| RECORDED DATA |
·····
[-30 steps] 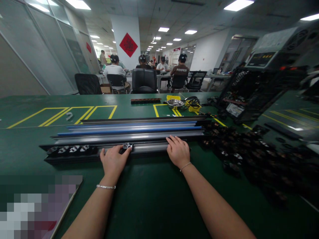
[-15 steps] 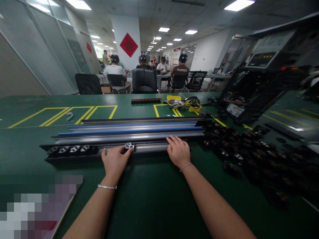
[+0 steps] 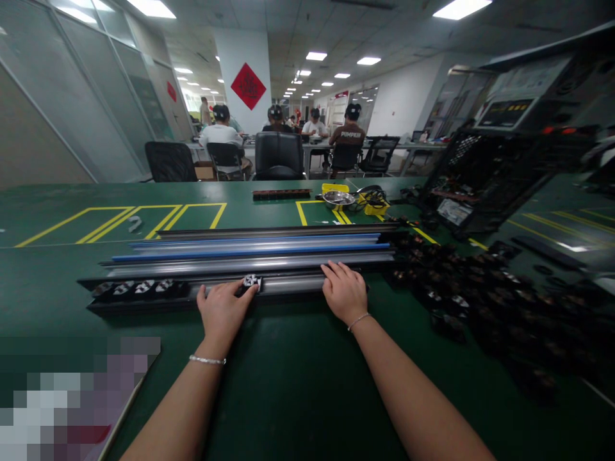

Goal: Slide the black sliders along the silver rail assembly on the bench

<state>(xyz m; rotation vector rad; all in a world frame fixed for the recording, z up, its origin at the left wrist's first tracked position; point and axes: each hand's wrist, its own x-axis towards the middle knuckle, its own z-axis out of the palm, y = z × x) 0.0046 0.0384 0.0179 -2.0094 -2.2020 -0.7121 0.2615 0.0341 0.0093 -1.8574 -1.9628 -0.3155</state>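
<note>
A long black rail (image 3: 288, 286) lies across the green table (image 3: 298, 371) in front of several grey and blue-edged rails (image 3: 250, 253). My left hand (image 3: 221, 310) rests on the near rail, fingers pinched on a small black-and-white clip (image 3: 250, 281) seated in it. Several similar clips (image 3: 134, 288) sit in the rail's left end. My right hand (image 3: 344, 293) lies flat on the same rail further right, fingers stretched out.
A heap of loose black clips (image 3: 480, 294) covers the table to the right. Behind it stands a black mesh crate (image 3: 485, 179). A metal bowl (image 3: 338, 199) and yellow trays sit at the back. People sit at a far table (image 3: 288, 137). A blurred patch lies bottom left.
My left hand with the clip has slid a little to the right along the rail. The right hand has stayed in place.
</note>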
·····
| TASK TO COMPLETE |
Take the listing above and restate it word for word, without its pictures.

| WRITTEN ANSWER |
[-30 steps] 
[-15 steps] 
[+0 steps] 

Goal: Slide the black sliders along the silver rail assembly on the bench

<state>(xyz m; rotation vector rad; all in a world frame fixed for the recording, z up, its origin at the left wrist's first tracked position; point and axes: each hand's wrist, its own x-axis towards the middle knuckle, its own z-axis out of the palm, y = z × x) 0.0046 0.0384 0.0179 -2.0094 -2.2020 -0.7121 0.2615 0.0341 0.0093 -1.8574 -1.9628 -0.3155</state>
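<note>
A long black rail (image 3: 288, 286) lies across the green table (image 3: 298, 371) in front of several grey and blue-edged rails (image 3: 250, 253). My left hand (image 3: 221, 310) rests on the near rail, fingers pinched on a small black-and-white clip (image 3: 250, 281) seated in it. Several similar clips (image 3: 134, 288) sit in the rail's left end. My right hand (image 3: 344, 293) lies flat on the same rail further right, fingers stretched out.
A heap of loose black clips (image 3: 480, 294) covers the table to the right. Behind it stands a black mesh crate (image 3: 485, 179). A metal bowl (image 3: 338, 199) and yellow trays sit at the back. People sit at a far table (image 3: 288, 137). A blurred patch lies bottom left.
My left hand with the clip has slid a little to the right along the rail. The right hand has stayed in place.
</note>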

Reply complete, and nothing else is required.